### DATASET RECORDS:
+-------+

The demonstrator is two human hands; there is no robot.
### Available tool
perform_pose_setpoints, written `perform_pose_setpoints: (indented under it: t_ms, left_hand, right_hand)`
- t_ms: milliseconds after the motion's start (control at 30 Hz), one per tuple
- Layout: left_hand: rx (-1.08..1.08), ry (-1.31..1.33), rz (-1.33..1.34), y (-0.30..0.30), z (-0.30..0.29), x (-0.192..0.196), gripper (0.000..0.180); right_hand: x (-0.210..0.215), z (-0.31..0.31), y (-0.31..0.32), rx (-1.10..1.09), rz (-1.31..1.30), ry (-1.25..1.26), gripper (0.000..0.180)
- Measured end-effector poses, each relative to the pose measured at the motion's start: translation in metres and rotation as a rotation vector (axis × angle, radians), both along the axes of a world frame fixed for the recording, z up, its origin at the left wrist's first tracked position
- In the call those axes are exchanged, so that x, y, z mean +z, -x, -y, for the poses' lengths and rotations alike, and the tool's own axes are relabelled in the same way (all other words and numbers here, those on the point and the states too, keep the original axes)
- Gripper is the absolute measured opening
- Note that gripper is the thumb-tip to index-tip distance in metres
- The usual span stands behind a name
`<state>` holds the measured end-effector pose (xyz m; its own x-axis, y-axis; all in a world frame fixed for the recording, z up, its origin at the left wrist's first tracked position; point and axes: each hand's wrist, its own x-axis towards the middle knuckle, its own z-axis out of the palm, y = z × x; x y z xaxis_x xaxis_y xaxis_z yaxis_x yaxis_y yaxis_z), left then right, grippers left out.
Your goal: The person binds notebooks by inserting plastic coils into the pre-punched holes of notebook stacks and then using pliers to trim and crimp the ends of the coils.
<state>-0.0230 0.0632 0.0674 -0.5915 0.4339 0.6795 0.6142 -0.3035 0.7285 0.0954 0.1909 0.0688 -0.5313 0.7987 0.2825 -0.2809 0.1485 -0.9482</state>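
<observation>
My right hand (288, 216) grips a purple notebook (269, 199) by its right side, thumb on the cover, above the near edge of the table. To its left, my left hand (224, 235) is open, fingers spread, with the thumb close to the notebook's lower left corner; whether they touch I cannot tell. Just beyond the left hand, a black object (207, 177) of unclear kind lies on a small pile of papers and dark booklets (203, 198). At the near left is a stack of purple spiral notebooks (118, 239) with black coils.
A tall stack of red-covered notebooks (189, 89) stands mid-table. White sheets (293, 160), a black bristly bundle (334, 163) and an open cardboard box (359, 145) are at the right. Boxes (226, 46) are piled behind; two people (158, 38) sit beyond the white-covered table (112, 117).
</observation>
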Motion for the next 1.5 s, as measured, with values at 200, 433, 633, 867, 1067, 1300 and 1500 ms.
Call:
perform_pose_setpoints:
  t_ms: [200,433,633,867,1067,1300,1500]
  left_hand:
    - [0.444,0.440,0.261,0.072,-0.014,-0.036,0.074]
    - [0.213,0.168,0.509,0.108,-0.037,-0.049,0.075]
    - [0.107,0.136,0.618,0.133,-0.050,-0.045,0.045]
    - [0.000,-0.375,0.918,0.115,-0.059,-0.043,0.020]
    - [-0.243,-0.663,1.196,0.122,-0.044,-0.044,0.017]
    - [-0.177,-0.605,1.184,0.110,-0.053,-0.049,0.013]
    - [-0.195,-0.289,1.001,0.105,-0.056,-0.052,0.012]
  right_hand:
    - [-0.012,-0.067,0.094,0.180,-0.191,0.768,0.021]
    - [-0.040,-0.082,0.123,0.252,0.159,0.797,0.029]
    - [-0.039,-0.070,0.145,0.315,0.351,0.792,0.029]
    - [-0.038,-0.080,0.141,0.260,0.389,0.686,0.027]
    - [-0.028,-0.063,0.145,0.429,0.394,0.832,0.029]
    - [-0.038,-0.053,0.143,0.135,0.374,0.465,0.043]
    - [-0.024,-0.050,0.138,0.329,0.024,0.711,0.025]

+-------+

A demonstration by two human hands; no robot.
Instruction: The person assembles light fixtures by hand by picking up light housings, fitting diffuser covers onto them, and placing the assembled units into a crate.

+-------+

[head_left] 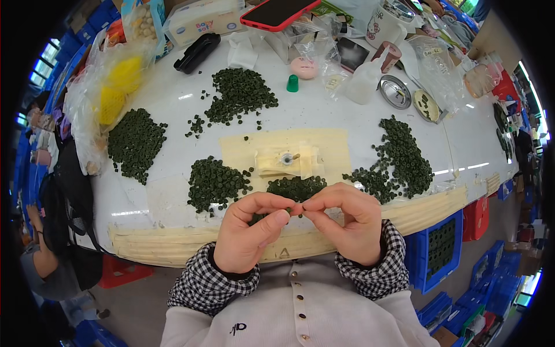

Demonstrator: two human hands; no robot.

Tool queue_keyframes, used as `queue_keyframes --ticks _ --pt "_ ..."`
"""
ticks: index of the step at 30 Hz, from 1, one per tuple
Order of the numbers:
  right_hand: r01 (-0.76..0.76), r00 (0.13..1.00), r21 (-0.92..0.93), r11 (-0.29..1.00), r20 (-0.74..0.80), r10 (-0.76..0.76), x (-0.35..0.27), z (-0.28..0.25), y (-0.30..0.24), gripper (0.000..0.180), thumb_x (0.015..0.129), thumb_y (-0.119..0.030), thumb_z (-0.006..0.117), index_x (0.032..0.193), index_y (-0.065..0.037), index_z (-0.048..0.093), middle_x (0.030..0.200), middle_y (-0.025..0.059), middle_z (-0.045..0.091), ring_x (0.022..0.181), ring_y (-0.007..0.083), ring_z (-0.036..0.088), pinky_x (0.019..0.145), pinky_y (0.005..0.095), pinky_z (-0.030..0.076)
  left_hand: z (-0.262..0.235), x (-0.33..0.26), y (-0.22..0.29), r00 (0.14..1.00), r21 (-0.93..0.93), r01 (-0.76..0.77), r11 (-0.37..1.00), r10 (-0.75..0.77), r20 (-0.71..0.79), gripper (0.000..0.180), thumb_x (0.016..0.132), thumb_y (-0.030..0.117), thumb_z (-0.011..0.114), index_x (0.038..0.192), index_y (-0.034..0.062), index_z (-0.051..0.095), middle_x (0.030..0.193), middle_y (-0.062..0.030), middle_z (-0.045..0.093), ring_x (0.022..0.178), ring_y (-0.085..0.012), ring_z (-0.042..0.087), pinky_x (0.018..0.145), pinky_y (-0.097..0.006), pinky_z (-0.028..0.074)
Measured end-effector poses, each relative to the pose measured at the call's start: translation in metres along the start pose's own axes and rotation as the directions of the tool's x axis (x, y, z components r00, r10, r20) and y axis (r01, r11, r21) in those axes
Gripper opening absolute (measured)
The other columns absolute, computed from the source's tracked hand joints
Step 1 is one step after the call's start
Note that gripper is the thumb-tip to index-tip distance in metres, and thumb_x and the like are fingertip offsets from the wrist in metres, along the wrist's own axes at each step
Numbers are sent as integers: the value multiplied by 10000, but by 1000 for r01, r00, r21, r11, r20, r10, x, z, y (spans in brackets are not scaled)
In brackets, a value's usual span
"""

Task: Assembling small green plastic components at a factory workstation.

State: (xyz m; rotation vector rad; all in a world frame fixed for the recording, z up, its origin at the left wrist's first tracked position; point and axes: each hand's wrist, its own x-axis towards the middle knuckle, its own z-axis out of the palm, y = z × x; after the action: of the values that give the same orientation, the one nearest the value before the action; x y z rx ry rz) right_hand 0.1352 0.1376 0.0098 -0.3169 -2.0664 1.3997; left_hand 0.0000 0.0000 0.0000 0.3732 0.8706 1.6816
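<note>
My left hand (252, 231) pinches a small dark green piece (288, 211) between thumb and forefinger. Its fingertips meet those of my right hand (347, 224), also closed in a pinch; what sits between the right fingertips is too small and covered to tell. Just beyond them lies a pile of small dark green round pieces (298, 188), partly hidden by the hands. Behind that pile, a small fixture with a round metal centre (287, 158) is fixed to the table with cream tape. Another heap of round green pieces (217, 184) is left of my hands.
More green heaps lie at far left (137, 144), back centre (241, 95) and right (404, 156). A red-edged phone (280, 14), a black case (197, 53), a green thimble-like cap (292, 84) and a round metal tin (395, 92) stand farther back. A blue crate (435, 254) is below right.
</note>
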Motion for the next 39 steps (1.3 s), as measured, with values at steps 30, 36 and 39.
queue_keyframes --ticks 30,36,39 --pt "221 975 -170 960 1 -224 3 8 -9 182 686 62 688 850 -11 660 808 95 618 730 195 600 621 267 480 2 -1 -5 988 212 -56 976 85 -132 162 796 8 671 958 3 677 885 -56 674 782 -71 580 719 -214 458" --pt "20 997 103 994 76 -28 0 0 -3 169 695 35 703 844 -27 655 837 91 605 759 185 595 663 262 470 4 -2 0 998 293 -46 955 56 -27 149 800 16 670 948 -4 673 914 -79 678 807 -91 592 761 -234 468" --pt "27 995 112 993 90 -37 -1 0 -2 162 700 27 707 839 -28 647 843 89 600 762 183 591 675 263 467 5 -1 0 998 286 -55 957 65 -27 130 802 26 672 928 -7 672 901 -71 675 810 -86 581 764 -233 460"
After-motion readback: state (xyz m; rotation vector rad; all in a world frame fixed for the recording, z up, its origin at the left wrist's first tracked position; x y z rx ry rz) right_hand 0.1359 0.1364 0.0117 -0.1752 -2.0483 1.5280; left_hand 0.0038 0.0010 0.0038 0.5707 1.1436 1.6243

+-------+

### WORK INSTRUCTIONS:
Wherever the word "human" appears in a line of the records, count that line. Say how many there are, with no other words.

### RESULT OF THIS TASK:
3